Extracted records:

________

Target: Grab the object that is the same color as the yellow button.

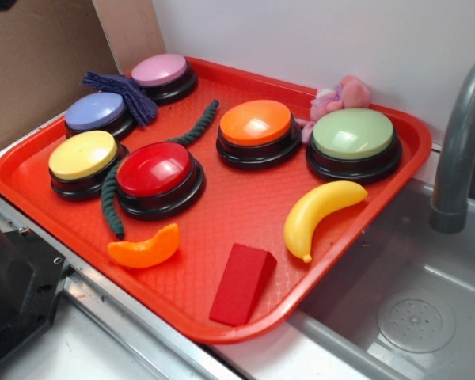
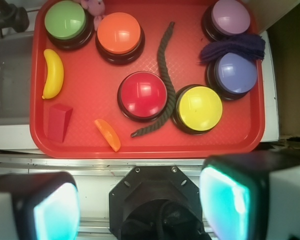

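In the wrist view, reading left to right: the banana [image 2: 53, 73] lies flat near the left edge of the tray [image 2: 150, 148], just below the green button [image 2: 66, 21] and just above the red wedge [image 2: 59, 122], touching neither. Further right come the orange slice [image 2: 108, 134], the orange button [image 2: 119, 34], the red button [image 2: 142, 94], a dark rope [image 2: 163, 75], and then the yellow button [image 2: 198, 108], whose colour the banana matches. The tray sits on the counter [image 2: 140, 162], close to its front edge.

The claw [image 2: 140, 205] hangs released, its two pads spread wide at the bottom of that view, well back from the tray and holding nothing.

The reach should probably go toward the tray's left side, ending centred over the banana's thick middle. Turning the jaws to close across the curve (not along it) should stop the glossy plastic squirting out. Come down straight, keeping clear of the wedge and the green button's base, and close only once both pads flank the fruit.
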`<state>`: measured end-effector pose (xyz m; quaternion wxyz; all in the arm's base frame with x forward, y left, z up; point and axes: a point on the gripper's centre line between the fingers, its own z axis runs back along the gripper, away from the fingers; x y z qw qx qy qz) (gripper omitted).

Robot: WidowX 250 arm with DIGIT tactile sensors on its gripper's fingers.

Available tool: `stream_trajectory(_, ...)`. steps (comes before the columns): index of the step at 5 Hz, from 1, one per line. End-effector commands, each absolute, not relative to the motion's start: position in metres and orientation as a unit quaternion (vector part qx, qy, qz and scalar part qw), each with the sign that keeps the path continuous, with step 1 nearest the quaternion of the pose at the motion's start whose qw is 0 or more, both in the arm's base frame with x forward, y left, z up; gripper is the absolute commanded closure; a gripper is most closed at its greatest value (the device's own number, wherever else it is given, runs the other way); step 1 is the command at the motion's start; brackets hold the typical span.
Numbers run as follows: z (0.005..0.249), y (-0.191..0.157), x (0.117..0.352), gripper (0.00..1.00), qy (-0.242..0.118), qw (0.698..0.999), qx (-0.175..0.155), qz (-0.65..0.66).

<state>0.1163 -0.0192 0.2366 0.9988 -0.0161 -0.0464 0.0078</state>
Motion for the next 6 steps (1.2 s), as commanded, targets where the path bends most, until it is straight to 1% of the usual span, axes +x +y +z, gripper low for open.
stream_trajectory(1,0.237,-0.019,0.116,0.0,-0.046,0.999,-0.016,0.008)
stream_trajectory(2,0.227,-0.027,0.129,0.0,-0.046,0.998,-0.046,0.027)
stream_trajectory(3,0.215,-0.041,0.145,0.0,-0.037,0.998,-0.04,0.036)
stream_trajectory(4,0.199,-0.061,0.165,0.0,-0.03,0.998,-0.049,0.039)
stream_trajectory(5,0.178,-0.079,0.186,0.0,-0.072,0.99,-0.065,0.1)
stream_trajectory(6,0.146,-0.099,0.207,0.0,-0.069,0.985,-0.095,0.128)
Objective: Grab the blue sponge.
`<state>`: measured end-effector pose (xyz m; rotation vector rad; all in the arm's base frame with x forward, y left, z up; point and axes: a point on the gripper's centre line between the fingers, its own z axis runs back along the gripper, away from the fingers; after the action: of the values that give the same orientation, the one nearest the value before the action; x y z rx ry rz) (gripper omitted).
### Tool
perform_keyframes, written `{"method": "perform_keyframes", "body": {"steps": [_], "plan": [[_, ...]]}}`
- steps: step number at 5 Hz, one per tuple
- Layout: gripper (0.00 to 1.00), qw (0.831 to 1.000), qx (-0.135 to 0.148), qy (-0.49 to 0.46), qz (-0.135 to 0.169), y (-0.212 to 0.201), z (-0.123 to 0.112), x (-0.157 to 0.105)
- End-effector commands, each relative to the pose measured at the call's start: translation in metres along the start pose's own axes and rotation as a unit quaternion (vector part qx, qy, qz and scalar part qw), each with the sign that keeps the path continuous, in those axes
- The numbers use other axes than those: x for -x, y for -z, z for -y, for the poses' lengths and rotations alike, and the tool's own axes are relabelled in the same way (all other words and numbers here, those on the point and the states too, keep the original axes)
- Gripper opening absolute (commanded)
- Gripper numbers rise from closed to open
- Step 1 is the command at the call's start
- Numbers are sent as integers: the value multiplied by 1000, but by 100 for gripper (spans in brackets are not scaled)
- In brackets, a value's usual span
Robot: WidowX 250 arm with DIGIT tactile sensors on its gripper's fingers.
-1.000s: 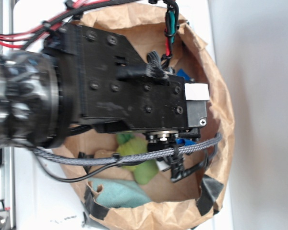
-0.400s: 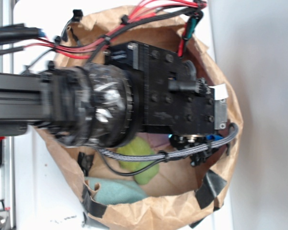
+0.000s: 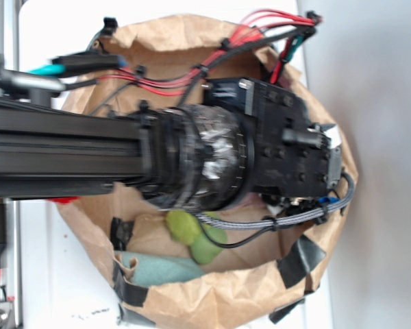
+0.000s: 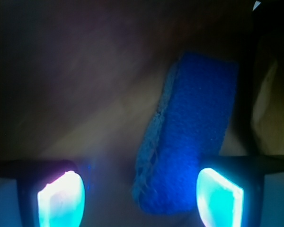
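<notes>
Since a second ago the black arm (image 3: 89, 154) has stretched further over the brown paper bag (image 3: 212, 308), carrying its wrist block toward the bag's far wall and hiding nearly everything inside but the green soft toy (image 3: 192, 236) and the teal cloth (image 3: 157, 269). That reach puts the gripper (image 4: 139, 198) over the blue sponge (image 4: 194, 137). In the wrist view the jaws stand spread wide, holding nothing, the sponge's near end between the glowing fingertips (image 4: 61, 198) and close beside the other one, presumably to straddle it before closing.
</notes>
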<state>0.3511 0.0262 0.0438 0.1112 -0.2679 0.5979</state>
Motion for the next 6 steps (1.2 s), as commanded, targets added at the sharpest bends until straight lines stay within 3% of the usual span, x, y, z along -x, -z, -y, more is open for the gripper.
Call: {"method": "perform_keyframes", "body": {"steps": [1,3,4,5,6], "plan": [[100,999,30,0,18,-25,-9,-11],[100,997,78,-13,5,-48,-28,2],[100,993,94,-68,-3,-34,-29,6],[100,989,109,-103,3,-25,-38,-4],[100,988,106,-111,-2,-24,-38,-13]]}}
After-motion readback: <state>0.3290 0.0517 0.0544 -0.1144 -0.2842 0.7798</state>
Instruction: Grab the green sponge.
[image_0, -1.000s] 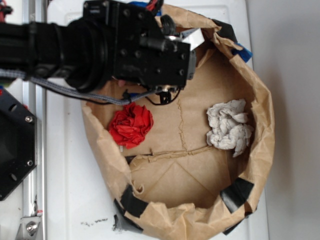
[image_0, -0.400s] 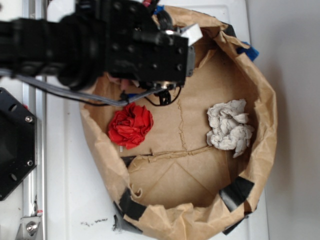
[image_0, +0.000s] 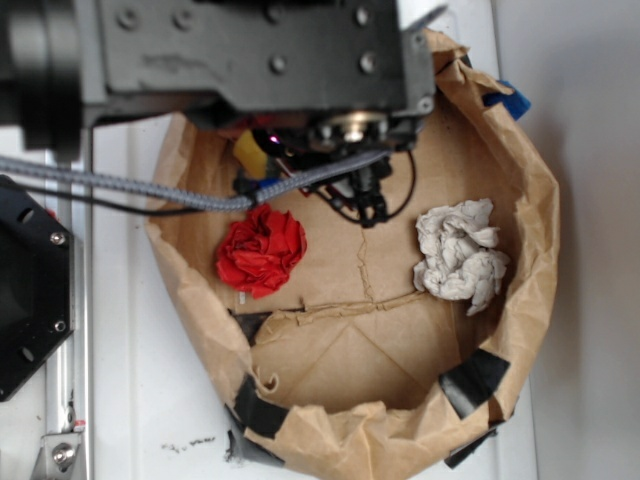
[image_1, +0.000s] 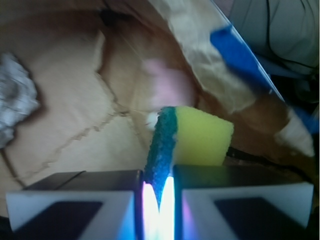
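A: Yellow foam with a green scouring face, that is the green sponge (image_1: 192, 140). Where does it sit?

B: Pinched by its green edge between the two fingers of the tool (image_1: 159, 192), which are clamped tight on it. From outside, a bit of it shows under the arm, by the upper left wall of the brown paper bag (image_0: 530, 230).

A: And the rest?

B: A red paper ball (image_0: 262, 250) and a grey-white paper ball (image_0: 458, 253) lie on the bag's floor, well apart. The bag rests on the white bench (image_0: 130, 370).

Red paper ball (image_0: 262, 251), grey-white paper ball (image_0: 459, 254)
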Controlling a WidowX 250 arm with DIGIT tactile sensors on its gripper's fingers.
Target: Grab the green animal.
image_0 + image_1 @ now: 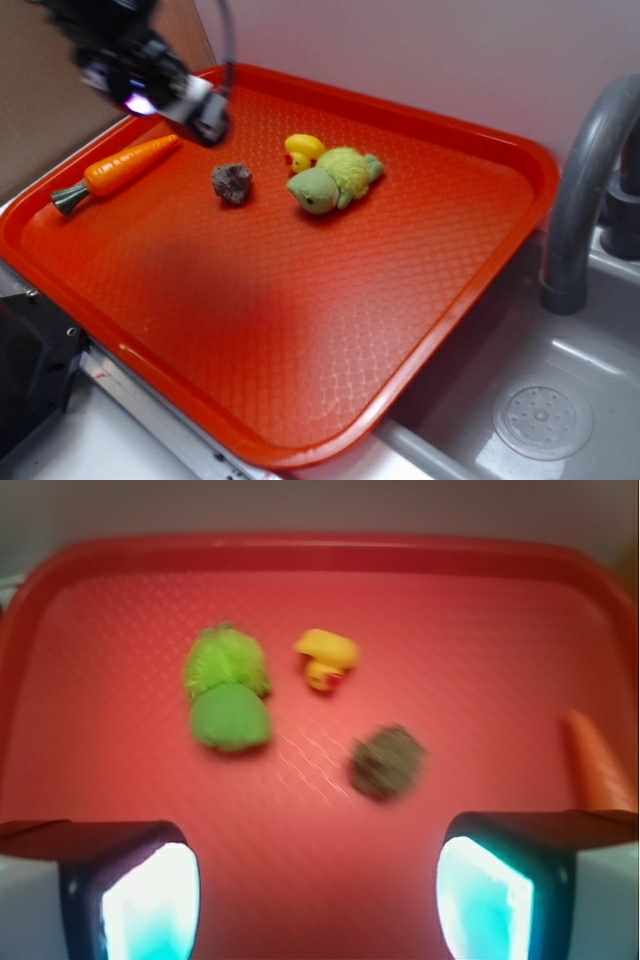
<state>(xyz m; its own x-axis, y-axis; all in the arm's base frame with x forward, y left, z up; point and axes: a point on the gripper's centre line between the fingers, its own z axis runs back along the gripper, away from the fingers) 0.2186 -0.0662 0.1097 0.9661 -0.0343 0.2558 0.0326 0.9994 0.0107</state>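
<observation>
The hand (205, 115) hangs in the upper left of the exterior frame, above the tray's far corner; in the wrist view its two fingers (150, 900) stand wide apart at the bottom corners with nothing between them, so it is open and empty, a fit stance for coming down over a soft toy; nearest below it lies the carrot (125, 168), at the left of the exterior view; toward the frame's centre sits the grey-brown lump (232, 183); beyond that the green animal (335, 180) lies on its side near the middle of the red tray (300, 330), touching or just beside the yellow duck (302, 152); the spread probably leaves room for the fingers; a grey faucet (590, 190) rises at the right edge.
</observation>
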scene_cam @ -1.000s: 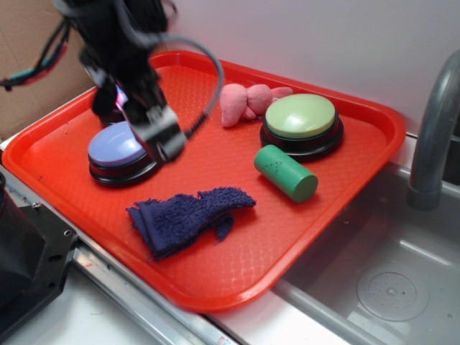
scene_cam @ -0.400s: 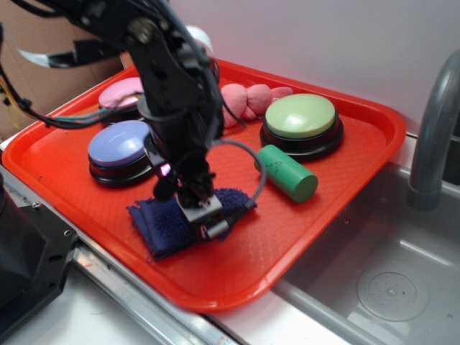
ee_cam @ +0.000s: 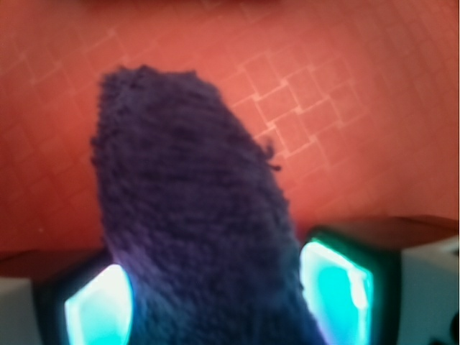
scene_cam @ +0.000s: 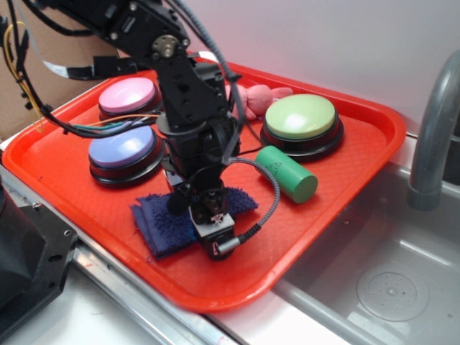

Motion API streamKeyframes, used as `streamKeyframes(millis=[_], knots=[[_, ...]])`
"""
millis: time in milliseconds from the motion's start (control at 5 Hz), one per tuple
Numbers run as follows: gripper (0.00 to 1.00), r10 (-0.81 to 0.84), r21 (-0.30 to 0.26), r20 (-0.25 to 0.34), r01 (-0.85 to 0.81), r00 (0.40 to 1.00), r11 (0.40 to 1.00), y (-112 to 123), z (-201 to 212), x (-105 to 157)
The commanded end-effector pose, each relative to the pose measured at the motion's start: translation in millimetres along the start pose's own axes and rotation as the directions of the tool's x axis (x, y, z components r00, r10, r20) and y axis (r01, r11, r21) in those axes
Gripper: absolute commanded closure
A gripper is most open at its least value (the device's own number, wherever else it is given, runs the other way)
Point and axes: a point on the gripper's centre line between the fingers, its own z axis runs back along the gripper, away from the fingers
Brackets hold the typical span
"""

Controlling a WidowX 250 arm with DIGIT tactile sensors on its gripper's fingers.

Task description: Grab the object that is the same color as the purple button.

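Observation:
The dark purple-blue terry rag (scene_cam: 154, 224) lies on the red tray (scene_cam: 363, 154) near its front edge. My gripper (scene_cam: 206, 213) points down onto the rag's middle. In the wrist view the rag (ee_cam: 190, 208) fills the gap between my two glowing pads (ee_cam: 100, 305) and touches both, so the gripper (ee_cam: 215, 291) is closed on it. The rag still rests on the tray. The purple button (scene_cam: 122, 149), with a lavender-blue top and black base, sits just left of the arm.
A pink-topped button (scene_cam: 127, 95) stands behind the purple one. A large green-topped button (scene_cam: 300, 116), a green cylinder (scene_cam: 285, 173) and a pink plush bow (scene_cam: 260, 98) lie to the right. A sink (scene_cam: 388, 287) and a grey faucet (scene_cam: 431, 136) flank the tray's right side.
The arm moved from over the purple button right and down onto the rag. Over the last half second it settled lower, and the rag shifted slightly under it.

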Motion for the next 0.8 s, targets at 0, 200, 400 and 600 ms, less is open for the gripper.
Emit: streamKeyframes(millis=[0,200,400,600], knots=[[1.0,0.028,0.021,-0.021,-0.027,0.999,0.999,5.8,-4.4,-21.0],[1.0,0.072,0.074,-0.03,-0.069,0.997,0.995,13.1,29.0,-21.2],[1.0,0.146,0.157,-0.018,-0.142,0.989,0.977,19.7,75.4,-21.0],[1.0,0.206,0.237,0.036,-0.208,0.978,0.949,26.2,126.7,-22.4]])
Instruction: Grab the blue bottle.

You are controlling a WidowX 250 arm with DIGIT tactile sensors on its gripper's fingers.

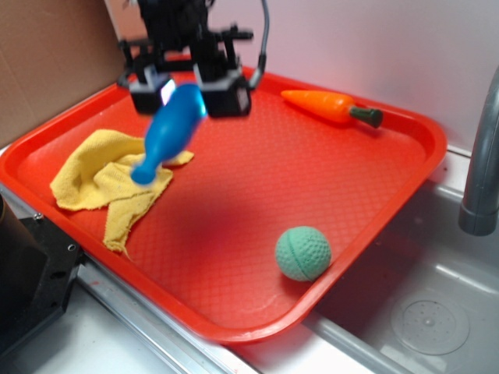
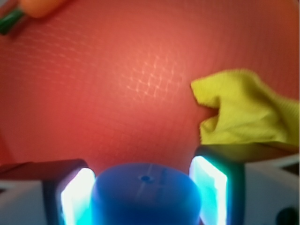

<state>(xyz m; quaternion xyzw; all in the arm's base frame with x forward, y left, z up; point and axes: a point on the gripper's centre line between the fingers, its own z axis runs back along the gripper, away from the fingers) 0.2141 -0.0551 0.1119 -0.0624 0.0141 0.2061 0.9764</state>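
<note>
We see the end effector [image 1: 187, 92] pinching the smooth solid-blue plastic bottle [image 1: 168, 130] by its wide base, holding it tilted above the red textured plastic tray [image 1: 257, 179] with its narrow neck pointing down toward the crumpled yellow cloth [image 1: 109, 185]. On the tray we also see an orange toy carrot [image 1: 327, 105] near the far rim and a green dimpled ball [image 1: 302, 253] near the front edge, both well apart from the bottle.

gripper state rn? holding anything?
Gripper: shut on the blue bottle, held tilted above the tray, neck pointing down.
</note>
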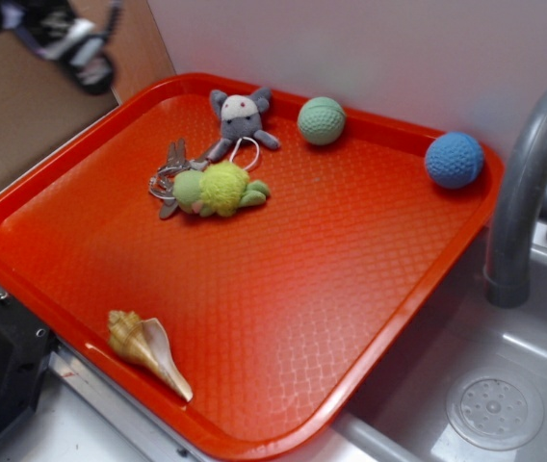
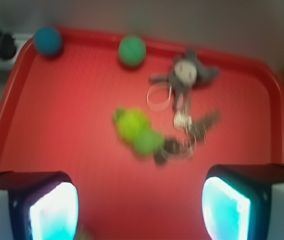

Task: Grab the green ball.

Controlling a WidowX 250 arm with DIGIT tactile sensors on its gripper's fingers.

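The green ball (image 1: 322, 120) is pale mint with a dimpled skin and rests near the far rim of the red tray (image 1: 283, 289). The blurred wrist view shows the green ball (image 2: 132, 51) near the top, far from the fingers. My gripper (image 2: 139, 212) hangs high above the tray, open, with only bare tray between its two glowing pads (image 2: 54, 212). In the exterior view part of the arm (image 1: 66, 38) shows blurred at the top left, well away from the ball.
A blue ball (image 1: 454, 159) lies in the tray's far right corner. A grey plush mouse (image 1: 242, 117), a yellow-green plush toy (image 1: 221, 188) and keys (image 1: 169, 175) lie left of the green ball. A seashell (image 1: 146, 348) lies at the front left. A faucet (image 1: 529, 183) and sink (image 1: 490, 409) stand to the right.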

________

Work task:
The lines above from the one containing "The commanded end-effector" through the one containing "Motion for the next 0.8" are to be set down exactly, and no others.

Expected answer:
The commanded end-effector pose, each relative to the pose measured at the motion's start: translation in millimetres along the start pose's own axes and rotation as the directions of the tool's x axis (x, y, z components r00, r10, r20) and y axis (r01, r11, r21) in those axes
Gripper: absolute commanded closure
A gripper is most open at its least value (the device's own number, wherever else it is given, runs the other way)
Point and axes: a point on the gripper's centre line between the fingers, its own z axis runs back along the gripper, away from the fingers
Brackets hold the typical span
"""

Controlling a WidowX 250 arm with DIGIT tactile sensors on its gripper's fingers.

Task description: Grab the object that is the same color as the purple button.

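Observation:
The dark purple-blue terry rag (scene_cam: 154, 224) lies on the red tray (scene_cam: 363, 154) near its front edge. My gripper (scene_cam: 206, 213) points down onto the rag's middle. In the wrist view the rag (ee_cam: 190, 208) fills the gap between my two glowing pads (ee_cam: 100, 305) and touches both, so the gripper (ee_cam: 215, 291) is closed on it. The rag still rests on the tray. The purple button (scene_cam: 122, 149), with a lavender-blue top and black base, sits just left of the arm.
A pink-topped button (scene_cam: 127, 95) stands behind the purple one. A large green-topped button (scene_cam: 300, 116), a green cylinder (scene_cam: 285, 173) and a pink plush bow (scene_cam: 260, 98) lie to the right. A sink (scene_cam: 388, 287) and a grey faucet (scene_cam: 431, 136) flank the tray's right side.
The arm moved from over the purple button right and down onto the rag. Over the last half second it settled lower, and the rag shifted slightly under it.
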
Motion for the next 0.8 s, targets at 0, 200, 400 and 600 ms, less is open for the gripper.

The exercise is finished.